Enfin, l'AGS CGEA de CHALON SUR SAONE ne dispose d'aucun intérêt pour solliciter le rejet des demandes formées par S... P... à l'encontre de la société I.MA.BAT et désormais Maître Q..., ès qualités en sorte que cette demande est irrecevable (
)
Sur les demandes accessoires:
Partie perdante, S... P... supportera la charge des dépens de la présente instance.

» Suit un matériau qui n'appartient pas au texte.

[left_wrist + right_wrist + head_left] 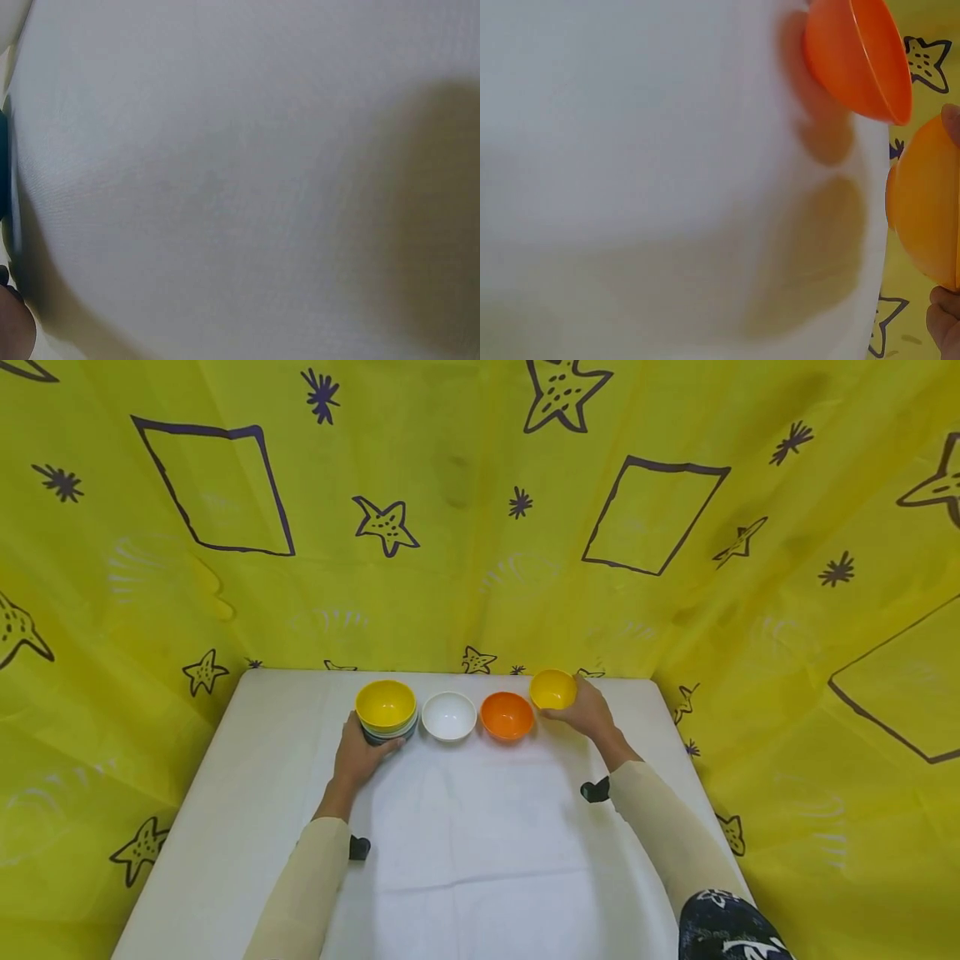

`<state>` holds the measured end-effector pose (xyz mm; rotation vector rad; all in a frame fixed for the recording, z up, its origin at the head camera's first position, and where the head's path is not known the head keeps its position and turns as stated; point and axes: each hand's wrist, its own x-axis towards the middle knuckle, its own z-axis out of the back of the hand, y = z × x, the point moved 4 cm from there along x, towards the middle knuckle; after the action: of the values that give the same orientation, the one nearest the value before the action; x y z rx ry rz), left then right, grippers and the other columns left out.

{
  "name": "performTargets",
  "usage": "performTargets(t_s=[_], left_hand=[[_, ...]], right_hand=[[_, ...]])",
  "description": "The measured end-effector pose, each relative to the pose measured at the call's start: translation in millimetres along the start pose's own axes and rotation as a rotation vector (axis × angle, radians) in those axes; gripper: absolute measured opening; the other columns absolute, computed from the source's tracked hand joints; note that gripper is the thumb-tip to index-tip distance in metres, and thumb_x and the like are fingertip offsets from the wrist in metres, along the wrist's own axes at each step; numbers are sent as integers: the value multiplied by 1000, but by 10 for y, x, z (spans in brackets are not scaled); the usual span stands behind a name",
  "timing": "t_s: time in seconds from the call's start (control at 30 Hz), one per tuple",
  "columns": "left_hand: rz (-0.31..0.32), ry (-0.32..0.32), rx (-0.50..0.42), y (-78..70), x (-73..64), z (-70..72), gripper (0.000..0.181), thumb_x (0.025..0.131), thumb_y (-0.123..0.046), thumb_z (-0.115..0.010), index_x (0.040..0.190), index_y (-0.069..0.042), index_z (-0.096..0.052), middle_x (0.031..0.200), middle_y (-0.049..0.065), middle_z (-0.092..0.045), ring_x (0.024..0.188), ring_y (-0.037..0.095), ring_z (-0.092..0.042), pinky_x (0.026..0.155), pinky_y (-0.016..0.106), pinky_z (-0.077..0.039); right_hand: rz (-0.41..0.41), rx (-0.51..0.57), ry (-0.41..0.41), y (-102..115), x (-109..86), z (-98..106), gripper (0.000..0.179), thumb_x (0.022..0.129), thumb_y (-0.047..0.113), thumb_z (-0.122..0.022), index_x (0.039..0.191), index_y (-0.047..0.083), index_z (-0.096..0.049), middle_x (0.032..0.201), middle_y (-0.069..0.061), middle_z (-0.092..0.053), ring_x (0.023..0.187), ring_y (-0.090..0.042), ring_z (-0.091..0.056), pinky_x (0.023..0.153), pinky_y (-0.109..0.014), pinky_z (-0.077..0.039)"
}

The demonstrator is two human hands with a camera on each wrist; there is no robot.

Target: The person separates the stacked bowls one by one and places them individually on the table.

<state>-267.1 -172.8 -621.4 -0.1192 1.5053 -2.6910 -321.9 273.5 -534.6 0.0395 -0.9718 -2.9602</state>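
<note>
At the back left of the table, my left hand [358, 758] grips a stack of bowls, its thumb along the front. A yellow bowl [385, 706] tops the stack, with paler rims and a dark teal bowl [375, 738] below. A sliver of teal bowl [3, 169] and a fingertip [15, 322] show in the left wrist view. My right hand [588, 710] holds another yellow bowl [926, 202] by its sides, raised off the table with its shadow apart from it. Between the hands stand a white bowl [449, 717] and an orange bowl [507, 717], both upright.
The white-covered table [480, 827] ends at the back against a yellow curtain [450, 602] printed with stars and frames. More curtain hangs along both sides. Small dark pieces [596, 790] show beside both wrists.
</note>
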Motion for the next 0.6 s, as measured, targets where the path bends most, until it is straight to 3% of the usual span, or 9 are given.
performTargets(t_s=[0.6], left_hand=[[8,4,-3,47,22,-19,106,82,-37,-92,161,-9,-28,158,16,-43,149,36,-37,126,55,-23]], right_hand=[[-51,4,34,-269,-126,-158,99,76,41,-89,146,-10,-42,137,-32,-56,123,-48,-55,110,-63,-44]])
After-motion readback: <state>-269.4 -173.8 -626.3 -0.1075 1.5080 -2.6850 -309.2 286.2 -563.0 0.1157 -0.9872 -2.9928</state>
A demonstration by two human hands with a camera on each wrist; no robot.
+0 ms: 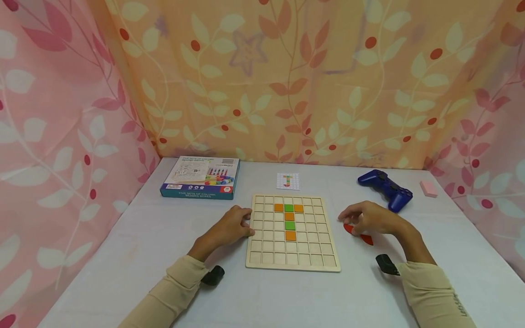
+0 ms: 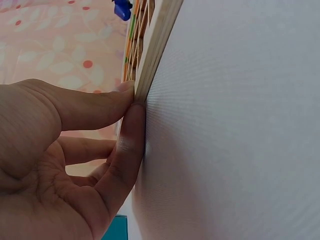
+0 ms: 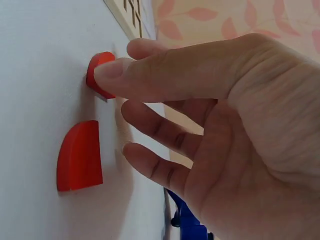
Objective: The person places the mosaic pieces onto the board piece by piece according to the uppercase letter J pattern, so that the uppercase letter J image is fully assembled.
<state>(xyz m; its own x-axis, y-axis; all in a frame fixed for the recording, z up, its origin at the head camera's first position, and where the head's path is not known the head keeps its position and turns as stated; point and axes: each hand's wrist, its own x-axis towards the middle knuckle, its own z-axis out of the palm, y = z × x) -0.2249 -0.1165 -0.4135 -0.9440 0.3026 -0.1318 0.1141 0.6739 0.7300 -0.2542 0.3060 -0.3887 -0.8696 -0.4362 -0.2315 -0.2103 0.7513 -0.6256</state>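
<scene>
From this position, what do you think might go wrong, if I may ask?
The right hand, close over one red piece, might nudge the other red piece lying nearby. The left hand touches the wooden board, so an uneven push could shift it and perhaps jostle the coloured squares.

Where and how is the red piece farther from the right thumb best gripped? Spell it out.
Pinch that red piece with the right hand, probably across its curved edge and a straight one, coming from above: it lies flat on the white table with nothing on top, and its visible thickness offers edges to grip.
</scene>
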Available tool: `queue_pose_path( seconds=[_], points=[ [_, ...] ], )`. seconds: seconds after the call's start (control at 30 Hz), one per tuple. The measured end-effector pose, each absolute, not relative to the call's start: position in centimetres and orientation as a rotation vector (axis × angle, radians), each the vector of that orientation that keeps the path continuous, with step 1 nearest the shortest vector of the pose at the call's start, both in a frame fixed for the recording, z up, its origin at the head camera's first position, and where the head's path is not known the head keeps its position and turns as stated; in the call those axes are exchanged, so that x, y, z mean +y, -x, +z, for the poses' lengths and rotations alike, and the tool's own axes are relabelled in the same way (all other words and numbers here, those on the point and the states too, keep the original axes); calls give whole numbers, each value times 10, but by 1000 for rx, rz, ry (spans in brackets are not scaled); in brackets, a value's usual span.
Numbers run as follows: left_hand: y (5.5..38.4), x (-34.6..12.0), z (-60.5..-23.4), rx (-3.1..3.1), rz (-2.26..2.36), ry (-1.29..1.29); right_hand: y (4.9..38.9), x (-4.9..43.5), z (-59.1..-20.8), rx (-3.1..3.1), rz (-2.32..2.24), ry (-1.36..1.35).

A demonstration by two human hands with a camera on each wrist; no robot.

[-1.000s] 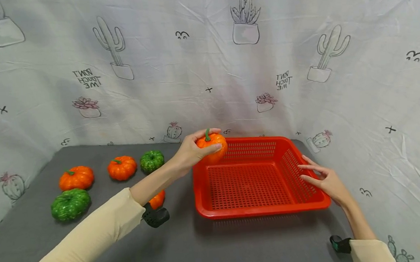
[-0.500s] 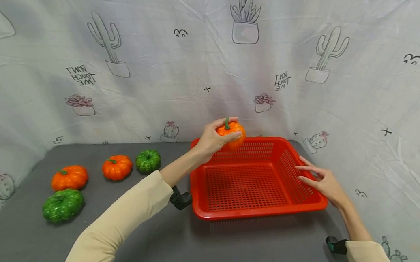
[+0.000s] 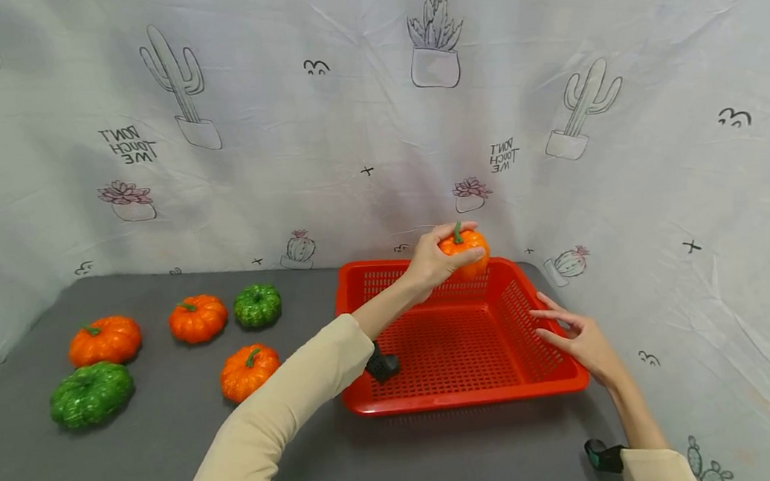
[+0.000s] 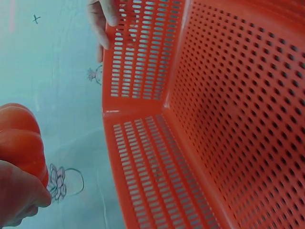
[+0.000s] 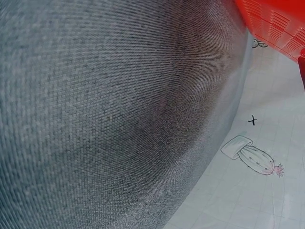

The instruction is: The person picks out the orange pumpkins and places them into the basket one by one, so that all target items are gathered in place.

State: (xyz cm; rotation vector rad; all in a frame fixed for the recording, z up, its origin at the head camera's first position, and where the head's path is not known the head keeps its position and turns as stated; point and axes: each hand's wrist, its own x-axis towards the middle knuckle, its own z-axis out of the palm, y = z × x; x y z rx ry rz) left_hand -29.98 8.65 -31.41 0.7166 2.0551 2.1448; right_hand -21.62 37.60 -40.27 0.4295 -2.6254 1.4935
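Note:
My left hand [image 3: 436,261] holds a glossy orange pumpkin [image 3: 469,248] with a green stem, thumb on the near side. Hand and pumpkin are raised over the back part of a red perforated plastic basket [image 3: 463,397]. The left wrist view shows part of this pumpkin [image 4: 21,143] at its left edge, outside the basket's rim. At the basket's right rim, my right hand [image 3: 586,340] rests with spread, nearly straight fingers, some reaching over the inner side. The right wrist view catches only a corner of the basket [image 5: 281,24]; the right hand's fingers are outside that view.
On the left of the grey table [image 3: 171,449] lie two orange pumpkins [image 3: 105,340] [image 3: 198,318], a third orange pumpkin [image 3: 247,373] by my left sleeve, a large green pumpkin [image 3: 92,394] and a small green pumpkin [image 3: 258,306]. A printed cloth [image 3: 350,124] hangs behind.
My left hand has carried the orange pumpkin rightward, from the basket's left back corner to over its back part. The head view has shifted slightly. The right hand stays at the rim.

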Motion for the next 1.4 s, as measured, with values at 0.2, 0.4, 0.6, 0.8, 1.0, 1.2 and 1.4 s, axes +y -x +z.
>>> queue_pose_path(
  seconds=[0.2, 0.4, 0.6, 0.8, 1.0, 1.2, 1.4],
  points=[
    [310, 105, -328, 2078, 2149, -699, 220, 373, -405, -2603, 1503, -438],
    [319, 113, -348, 2084, 2142, -633, 221, 371, -407, -2599, 1521, -457],
    [329, 116, -371, 2200, 2090, -653, 218, 370, -408, -2605, 1488, -428],
    [333, 119, -401, 2313, 2025, -673, 216, 368, -414, -2597, 1490, -449],
    [338, 126, -418, 2327, 2012, -825, 216, 370, -416, -2566, 1541, -462],
    [330, 128, -410, 2302, 1993, -878, 217, 373, -413, -2573, 1521, -435],
    [327, 134, -414, 2290, 1943, -886, 220, 375, -410, -2583, 1484, -413]
  ],
)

En revanche, vu les données du litige, il ne parait pas inéquitable de laisser à chacune des parties la charge intégrale des frais de procédure et honoraires qu'elle a dû exposer pour la présente instance.
Il n'y a donc pas lieu en l'espèce de faire application de l'article 700 du code de procédure civile »
1/ ALORS QUE celui qui se prévaut d'une contestation sérieuse relative à l'existence d'un contrat de travail doit l'établir ; qu'en présence d'un contrat de travail apparent, il lui appartient de rapporter la preuve de son caractère fictif ; qu'en l'espèce, il était acquis aux débats que M. P... avait conclu le 23 novembre 2015 un contrat de travail écrit avec la société Imabat, qu'il versait aux débats des bulletins de paie pour les mois de décembre 2015 à mai 2016 et qu'il avait été licencié pour motif économique par le liquidateur judiciaire de la société Imabat le 20 septembre 2017, ce dont il résultait une apparence de contrat de travail ; qu'en relevant que le contrat de travail conclu par M. P... et la société Imabat le 23 novembre 2015 avait été signé non par la gérante de la société Imabat, mais par son mari M. X... L... -dont il était soutenu qu'il en assurait la gestion de fait-, qu'il ne mentionnait pas les fonctions correspondant à l'emploi de directeur technique confié à M. P... ni de période d'essai, qu'aucune déclaration préalable à l'embauche n'avait été formalisée concernant M. P... et que ce dernier ne figurait pas dans le registre du personnel, la cour d'appel qui s'est fondée sur des circonstances de fait impropres à caractériser la fictivité du contrat de travail litigieux, a privé sa décision de base légale au regard des articles R. 1455-5 et L. 1221-1 du code du travail ;
2/ ALORS QU'en retenant que Mme L... gérante de la société Imabat avait porté plainte contre M. P... le 7 décembre 2016 pour faux en écriture privée, la cour d'appel qui, en l'absence d'autres précisions quant à l'écrit argué de faux et aux suites données à cette plainte pénale, n'a pas caractérisé la fictivité du contrat de travail litigieux, a privé sa décision de base légale au regard des articles R. 1455-5 et L. 1221-1 du code du travail ;
3/ ALORS QU' en présence d'un contrat de travail apparent, il appartient à celui qui invoque son caractère fictif d'en rapporter la preuve, ce qui implique d'établir l'absence de tout lien de subordination entre les parties en cause ; qu'en faisant peser sur M. P... la charge d'établir que sa prestation de travail avait été réalisée sous la subordination juridique de la société Imabat, lorsqu'il appartenait à l'AGS qui soutenait que le contrat de travail était fictif, d'établir l'absence de tout lien de subordination, la cour d'appel a inversé la charge de la preuve en violation de l'article 1353 du code civil.